4. We also made use of a lot of supplemental materials. Remember, I talked about a great FREE online reading program in Part 1? Well we found some great supplemental material that went right along with it. A good friend of ours was a retired school teacher. She happened to have a set of phonics books that were just sitting on her shelf so she decided to give them to us. In fact, it was really two sets of phonics books. Whenever a specific sound was introduced in our primary curriculum, I would pull out the corresponding books from our supplemental material. It worked great. Joshua wasn't reading the same story over and over again until he grasped the new sound or concept. Instead, we had other books that helped us practice.
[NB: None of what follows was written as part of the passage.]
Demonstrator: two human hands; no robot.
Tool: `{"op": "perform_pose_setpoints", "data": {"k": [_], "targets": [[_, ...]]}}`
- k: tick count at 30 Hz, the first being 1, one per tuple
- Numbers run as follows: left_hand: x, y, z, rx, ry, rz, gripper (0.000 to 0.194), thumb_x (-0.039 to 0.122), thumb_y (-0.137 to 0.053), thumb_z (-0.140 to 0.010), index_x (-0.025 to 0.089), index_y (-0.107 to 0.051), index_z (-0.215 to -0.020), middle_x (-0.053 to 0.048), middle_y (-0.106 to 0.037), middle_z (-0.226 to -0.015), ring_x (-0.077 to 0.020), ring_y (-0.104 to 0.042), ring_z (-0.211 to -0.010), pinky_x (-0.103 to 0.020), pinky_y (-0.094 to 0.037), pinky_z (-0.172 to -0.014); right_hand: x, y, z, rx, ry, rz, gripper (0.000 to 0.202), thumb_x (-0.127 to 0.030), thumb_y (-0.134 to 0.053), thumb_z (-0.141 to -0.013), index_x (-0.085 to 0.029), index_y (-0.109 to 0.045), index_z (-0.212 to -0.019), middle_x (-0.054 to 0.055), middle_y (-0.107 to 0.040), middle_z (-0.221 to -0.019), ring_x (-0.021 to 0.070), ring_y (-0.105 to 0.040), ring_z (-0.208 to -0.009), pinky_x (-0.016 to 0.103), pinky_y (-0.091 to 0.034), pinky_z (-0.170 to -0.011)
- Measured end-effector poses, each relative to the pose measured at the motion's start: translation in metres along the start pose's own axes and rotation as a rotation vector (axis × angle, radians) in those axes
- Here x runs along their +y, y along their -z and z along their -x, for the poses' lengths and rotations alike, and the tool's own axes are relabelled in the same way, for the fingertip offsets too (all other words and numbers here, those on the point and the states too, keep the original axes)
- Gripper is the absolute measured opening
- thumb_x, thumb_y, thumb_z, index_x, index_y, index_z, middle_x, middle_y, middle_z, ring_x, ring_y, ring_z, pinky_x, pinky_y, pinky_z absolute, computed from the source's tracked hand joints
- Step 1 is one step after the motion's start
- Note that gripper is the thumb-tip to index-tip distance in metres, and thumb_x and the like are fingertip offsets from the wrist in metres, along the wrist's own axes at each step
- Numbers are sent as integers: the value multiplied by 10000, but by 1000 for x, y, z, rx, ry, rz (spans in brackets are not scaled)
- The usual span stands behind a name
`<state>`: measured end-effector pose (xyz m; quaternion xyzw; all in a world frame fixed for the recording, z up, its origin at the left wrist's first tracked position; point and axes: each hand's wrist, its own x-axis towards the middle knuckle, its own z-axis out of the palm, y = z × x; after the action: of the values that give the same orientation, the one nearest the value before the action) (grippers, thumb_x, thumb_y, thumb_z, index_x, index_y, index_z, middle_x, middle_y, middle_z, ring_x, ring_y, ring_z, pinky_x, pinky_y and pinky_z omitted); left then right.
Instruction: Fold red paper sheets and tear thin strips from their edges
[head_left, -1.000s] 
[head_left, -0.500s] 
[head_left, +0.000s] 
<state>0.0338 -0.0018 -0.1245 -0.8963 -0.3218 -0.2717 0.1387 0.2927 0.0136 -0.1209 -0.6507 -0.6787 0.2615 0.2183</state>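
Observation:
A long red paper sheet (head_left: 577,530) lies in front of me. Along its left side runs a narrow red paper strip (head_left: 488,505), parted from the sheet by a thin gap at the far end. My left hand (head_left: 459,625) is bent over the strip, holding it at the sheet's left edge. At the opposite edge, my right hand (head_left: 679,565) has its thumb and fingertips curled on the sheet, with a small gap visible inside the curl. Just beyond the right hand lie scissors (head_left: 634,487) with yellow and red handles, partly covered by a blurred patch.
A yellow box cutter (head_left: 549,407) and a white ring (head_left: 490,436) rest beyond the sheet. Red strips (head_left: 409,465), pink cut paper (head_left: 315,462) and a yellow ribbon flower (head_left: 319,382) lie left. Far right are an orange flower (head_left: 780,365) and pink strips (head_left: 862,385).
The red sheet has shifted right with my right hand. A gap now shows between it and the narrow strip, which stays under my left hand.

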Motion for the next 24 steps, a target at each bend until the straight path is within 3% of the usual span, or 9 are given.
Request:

I have used old reading series to help reinforce things in all grades with Joshua. If you have a good relationship with public school teachers in your church or community, ask them for a copy of one of their old reading series. I attribute John Allen's (my oldest) love for reading to all of the teachers that he had before we started homeschooling, but especially Mrs. Young, his second grade teacher. In our public school system, curriculum is reviewed and often replaced about every four or five years. When a new series is bought, the old series is sometimes just thrown away. Not in Mrs. Young's classroom! She would keep the old classroom set of books every time they changed to a new curriculum. She had been teaching a long time, so she had several sets of books on her shelf. Her kids didn't just read the story of the week from the books they were using that year, but they read other stories from other reading series as well. They were always reading and, at least with John Allen, it showed. He became an excellent reader and learned to love reading.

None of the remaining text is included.